Since gravity is infinite in the center of a black hole, the closer you get to its edge, known as the event horizon (the point past which nothing can escape), the more time slows down, relative to the observer. So if you and a friend were in space and your friend decided he wanted to jump in, time for him would pass normally as gravity pulls him apart atom by atom in a process known as spaghettification. YOU, on the other hand, would see him approaching the black hole, slower, and slower, and slower, until eventually, it would appear as though he stopped falling in as he approached the event horizon. Time and space are warped so much that it would take an infinite amount of time for you to see him actually fall into the black hole.

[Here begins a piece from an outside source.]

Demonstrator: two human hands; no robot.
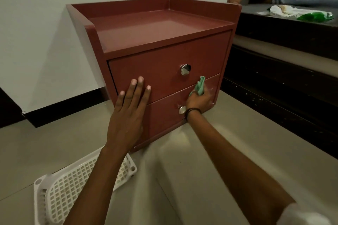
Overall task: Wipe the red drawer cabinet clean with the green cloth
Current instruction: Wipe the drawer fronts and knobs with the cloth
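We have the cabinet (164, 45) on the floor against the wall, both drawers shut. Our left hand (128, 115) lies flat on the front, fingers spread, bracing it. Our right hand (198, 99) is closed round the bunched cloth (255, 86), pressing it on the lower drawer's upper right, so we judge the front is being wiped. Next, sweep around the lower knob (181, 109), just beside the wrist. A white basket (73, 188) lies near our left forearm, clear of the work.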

Pretty cool right? This time dilation has some serious implications for potential time travel. In theory, like in the movie Interstellar, a spacecraft could use the gravity and angular momentum around a black hole to shoot forward into time, since time would pass slower the closer a traveler is to a black hole (relative to the outside world, of course). Going backwards in time, however, is probably impossible, since you’d have to travel faster than light, and it opens up all sorts of nasty paradoxes that no one would really enjoy dealing with.
Anyway, black holes pose some problems for classical physics, if not solely for the mystery of where stuff goes once it falls inside. Matter, energy, nor information can be destroyed, so they must take some other form, or go somewhere else entirely.
There are a number of theories surrounding what happens to material that falls into a black hole. The holographic principle suggests that the information is encoded on the 2-dimensional surface of the event horizon. Some have theorized that matter that goes down the cosmic drain buds off into a new Universe, creating a new Big Bang. This theory, however, hints at the possibility that our Universe itself exists inside a black hole, which means that all of everything is just an infinitely deep rabbit hole of Universes inside of black holes. I… yeah. But hey, why not.
Since black holes absorb light, we cannot see them directly, but we can infer their existence by what orbits them and the glowing clouds of gas and dust swirling around their event horizons, known as accretion discs. This matter is moving at millions of miles per hour and can reach temperatures of billions of degrees. But like the stars that collapsed to form them, black holes too will one day evaporate due to Hawking radiation (more on this in the final section).
Number 7: Time.
Everyone's an expert on time even though no one knows what the hell it is. Seriously, think about it. What is it? Is it the passage of events? Is it you passing through predetermined sets of events? Is it a countdown to the end of the Universe? Let’s assess.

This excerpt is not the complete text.